Padre Federico Lombardi, direttore della Sala Stampa Vaticana, traccia un primo bilancio del raduno giovanile di Cracovia. L’intervista è dell’inviato, Alessandro Gisotti per Radio Vaticana:
R. – La Chiesa polacca è una grande Chiesa, ha una grande tradizione. Il popolo polacco ha una grande storia. E’ un popolo che ci ha dato tanti Santi, l’ultimo di essi il nostro carissimo e grande Giovanni Paolo II. Anche se in un tempo molto breve, Papa Francesco è entrato in profondità in contatto con il popolo e con la Chiesa polacca, un po’ in tutte le sue dimensioni. Ha dato loro il senso del suo affetto, della sua prossimità, del suo messaggio di essere Chiesa in uscita, di essere Chiesa creativa.

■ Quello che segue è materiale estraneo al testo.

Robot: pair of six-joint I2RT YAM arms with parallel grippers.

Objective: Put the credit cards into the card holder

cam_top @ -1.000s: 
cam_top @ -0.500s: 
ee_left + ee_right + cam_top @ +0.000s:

Ha dimostrato un grande rispetto per la tradizione dei valori cristiani e della storia da cui questo popolo viene, da cui questa Chiesa viene, e allo stesso tempo – con discrezione, ma con decisione – ha dato anche al popolo e alla Chiesa polacca i suoi messaggi che sono quelli che sta dando a tutto il mondo: di essere in uscita, di essere missionari, di essere solidali, di essere dialoganti, di costruire una grande comunità di nazioni per un mondo di pace. Quindi, credo veramente sia stato un incontro felice, sereno, molto costruttivo e che possa dare alla Chiesa in Polonia, al popolo polacco quella serenità, quella gioia di continuare a guardare in avanti, sentendo di avere un Papa che è nelle tracce, nella direzione di Giovanni Paolo II, portandone avanti anche i messaggi essenziali, primo fra tutti quello dell’annuncio della misericordia nel mondo di oggi, che ne ha estremamente bisogno.

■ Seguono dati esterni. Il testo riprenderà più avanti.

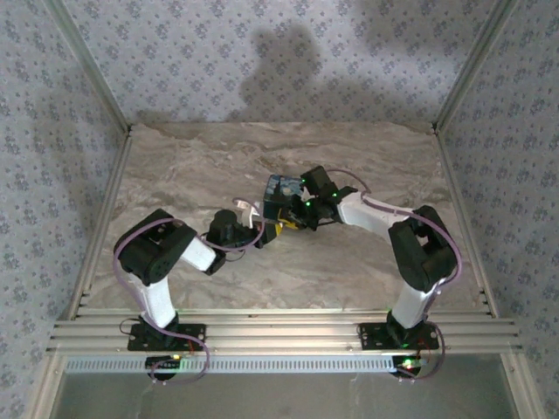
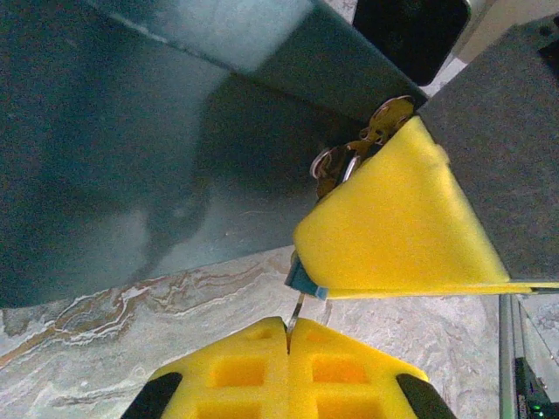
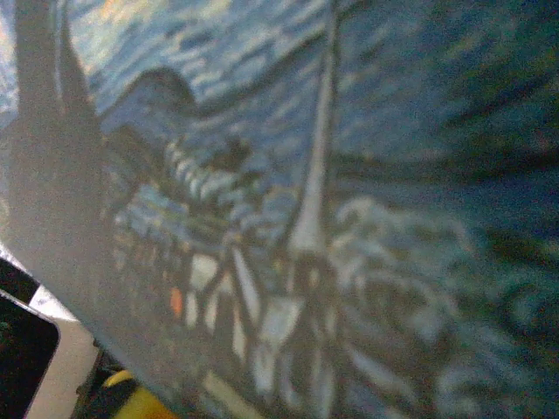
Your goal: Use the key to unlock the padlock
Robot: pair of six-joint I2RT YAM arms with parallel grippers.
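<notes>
Yellow fingertips of the left gripper [image 2: 288, 349] sit at the bottom of the left wrist view, clenched on the key [image 2: 296, 314], a thin dark sliver standing out of the seam between them.

- Key axis: runs away from the fingertips, up the view and leaning slightly right. Its tip ends at a small blue piece [image 2: 304, 281] under the edge of the other arm's yellow pad [image 2: 402, 227]. Cannot tell what that piece is, or whether the tip has entered anything.
- Padlock [image 2: 131, 131]: a large dark face up and left of the key, just beside it. The right gripper [image 1: 293, 209] appears clamped on it, with that pad flat against its side; the second pad is hidden.
- Ring of spare keys [image 2: 342, 161]: hangs in the corner between padlock and pad, just above the key's line.
- Keyhole: not seen. The coming move depends on the key's line meeting it, so alignment is unconfirmed.

Top view: both grippers meet mid-counter [image 1: 175, 175], with the padlock on the right arm's side and slightly farther from the bases. The key is too small to find there. Right wrist view: the swirl print close up and blurred, with neither key nor keyhole visible. The left arm carries the insertion and the right arm only steadies.
</notes>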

D. – Mancano gli eventi finali, se così si può dire, della Gmg: cosa, secondo lei, è che colpisce di più di questa Gmg tra le tante che ha potuto vivere?
R. – Ogni Giornata della gioventù avviene in un contesto particolare e può portare quindi un suo messaggio specifico. Diciamo che per esempio, non so, quella di Parigi: quella di Parigi aveva dimostrato la gioia e la vitalità della fede in un mondo secolarizzato che non si aspettava, che rimaneva sorpreso della vitalità della fede dei giovani, ecco. E’ un messaggio diverso… Adesso, questo è un messaggio invece di coraggio e di speranza in un mondo travagliato da conflitti e da paure, questo mi sembra molto evidente, ed è un messaggio preziosissimo. Una cosa analoga era stata, per esempio, a Toronto, anche dopo gli attentati dell’11 settembre alle Torri Gemelle: era diversi mesi dopo ma l’impressione era ancora molto forte. Era di nuovo, anche in quel caso lì, un messaggio di speranza in un mondo che si sentiva incerto per la presenza dell’odio in forme nuove, che non conosceva ancora. Ed era stato un messaggio importante. Quindi, ogni Giornata della gioventù assume un significato particolare a seconda del contesto in cui si colloca. Le prime, la prima, quella di Czestochowa, era quella in cui si viveva un po’ l’Europa dell’Est che si apriva e quindi la possibilità dell’incontro con “i due polmoni dell’Europa”: anche quello era un messaggio nuovo, estremamente importante. Qui sappiamo tutti che momento stiamo vivendo della storia e l’evento “Giornata mondiale della gioventù” è un grande segno di speranza per questo mondo.
E’ l’evento come tale che è il messaggio: l’evento come tale creato, naturalmente, dalla fede, dall’annuncio del Vangelo che richiama tutti questi giovani, queste forze meravigliose, questi entusiasmi e queste speranze meravigliose di futuro che hanno i giovani e le orienta, le catalizza, fa prendere loro coscienza della loro potenzialità di servizio e di annuncio per il mondo di oggi. Ieri il Papa: “Si possono cambiare le cose?”, chiedeva ai giovani. “Sììì”. Glielo faceva ripetere e glielo faceva ripetere: devono prendere coscienza, i giovani; prendono coscienza – questo milione e più di giovani che sono qui – che se ascoltano la Parola di Gesù, se credono all’amore piuttosto che all’odio, allora possono dare un contributo importante per questo mondo.